The record reveals that complainant, a Certified Respiratory Therapy

Technician at the agency's Tuskegee, Alabama Medical Center, filed a

formal EEO complaint with the agency on May 14, 1999, alleging that the

agency had discriminated against him as referenced above. When the

investigation was not completed with 180 days, complainant requested

a hearing before an EEOC Administrative Judge (AJ). The AJ issued a

decision without a hearing, finding no discrimination. The AJ noted

that the case was appropriate for summary judgment because there were no

genuine issues of material fact. The AJ concluded that complainant failed

to establish a prima facie case of race discrimination because he failed

to establish that he was similarly situated to the White individual he

named as a comparator. Specifically, the AJ found that because the White

comparator (WR) had 8 more years of experience as a Respiratory Therapist

than complainant, the two were not similarly situated. The AJ went

on to hold that the agency's reliance on this difference in experience

also satisfied its burden of articulating a legitimate non-discriminatory

reason for its action. The AJ found that complainant failed to establish

that this explanation was a pretext for race discrimination. The agency's

final order implemented the AJ's decision.

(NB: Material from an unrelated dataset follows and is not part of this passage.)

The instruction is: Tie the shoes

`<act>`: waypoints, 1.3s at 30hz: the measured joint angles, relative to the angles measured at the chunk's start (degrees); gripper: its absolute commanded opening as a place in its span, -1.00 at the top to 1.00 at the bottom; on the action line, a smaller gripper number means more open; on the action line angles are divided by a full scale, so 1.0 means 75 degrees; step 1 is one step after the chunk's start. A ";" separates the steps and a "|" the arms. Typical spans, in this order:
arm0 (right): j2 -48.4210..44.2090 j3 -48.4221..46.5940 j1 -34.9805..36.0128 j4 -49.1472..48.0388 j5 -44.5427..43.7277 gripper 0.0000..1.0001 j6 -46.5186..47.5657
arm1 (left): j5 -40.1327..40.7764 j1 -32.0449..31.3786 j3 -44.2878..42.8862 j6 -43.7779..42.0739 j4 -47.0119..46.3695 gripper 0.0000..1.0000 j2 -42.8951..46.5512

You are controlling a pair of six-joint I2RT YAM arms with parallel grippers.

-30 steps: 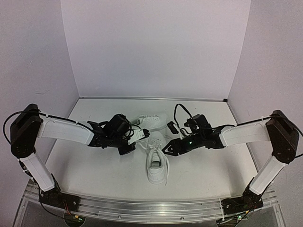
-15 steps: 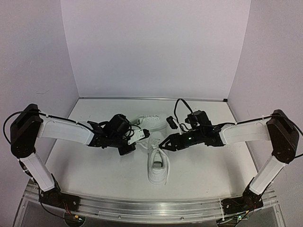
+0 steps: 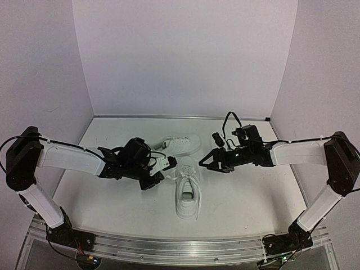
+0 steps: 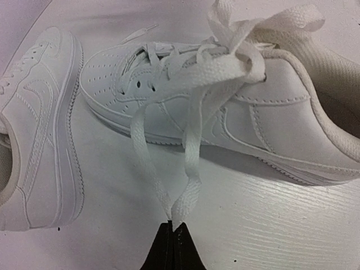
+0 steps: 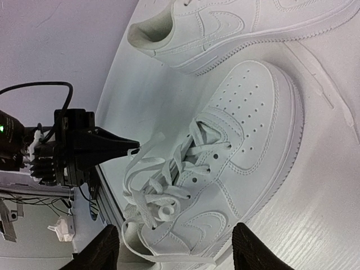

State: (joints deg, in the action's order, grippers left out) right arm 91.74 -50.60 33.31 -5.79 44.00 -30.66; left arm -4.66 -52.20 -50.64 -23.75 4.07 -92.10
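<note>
Two white shoes lie mid-table. The near shoe [image 3: 187, 190] [image 4: 264, 112] [image 5: 253, 135] stands upright with its laces [image 4: 194, 84] [image 5: 163, 185] bunched in a loose knot over the tongue. The far shoe [image 3: 181, 144] [image 4: 39, 129] [image 5: 236, 22] lies on its side behind it. My left gripper [image 3: 167, 164] [image 4: 174, 225] [image 5: 134, 147] is shut on a loop of lace [image 4: 190, 169] drawn out to the left of the near shoe. My right gripper [image 3: 205, 159] [image 5: 180, 253] hovers open, up and to the right of that shoe, holding nothing.
White table [image 3: 112, 197] ringed by pale purple walls [image 3: 185, 56]. The metal rail [image 3: 180, 244] with both arm bases runs along the near edge. A black cable [image 3: 228, 121] loops above the right wrist.
My right gripper has drawn back to the right, away from the near shoe's laces, and opened wider. My left arm has shifted slightly left, still pinching the lace loop.
</note>
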 measured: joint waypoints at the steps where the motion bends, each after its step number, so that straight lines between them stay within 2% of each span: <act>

On appeal, complainant contends for the first time that the agency

credited WR with more years of experience than she had, noting that she

was certified in 1992 but credited with 11 years of experience. He also

argues that the requirement that Respiratory Therapists be certified

is new and that certification is not required by the military, where he

received much of his experience. Complainant also raises questions about

the truthfulness of testimony provided by one of the agency officials.

ANALYSIS AND FINDINGS

The Supreme Court has held that summary judgment is appropriate where

a court determines that, given the substantive legal and evidentiary

standards that apply to the case, there exists no genuine issue of

material fact. Anderson v. Liberty Lobby, Inc., 477 U.S. 242, 255

(1986). In ruling on a motion for summary judgment a court does not

sit as a fact finder. Id. The evidence of the non-moving party must

be believed at the summary judgment stage and all justifiable inferences

must be drawn in the non-moving party's favor. Id. A disputed issue of

fact is "genuine" if the evidence is such that a reasonable fact finder

could find in favor of the non-moving party. Celotex v. Catrett, 477

U.S. 317, 322-23 (1986); Oliver v. Digital Equip. Corp., 846 F. 2D 103,

105 (1st Cir. 1988). A fact is "material" if it has the potential to

affect the outcome of the case. If a case can only be resolved by

weighing conflicting evidence, summary judgment is not appropriate.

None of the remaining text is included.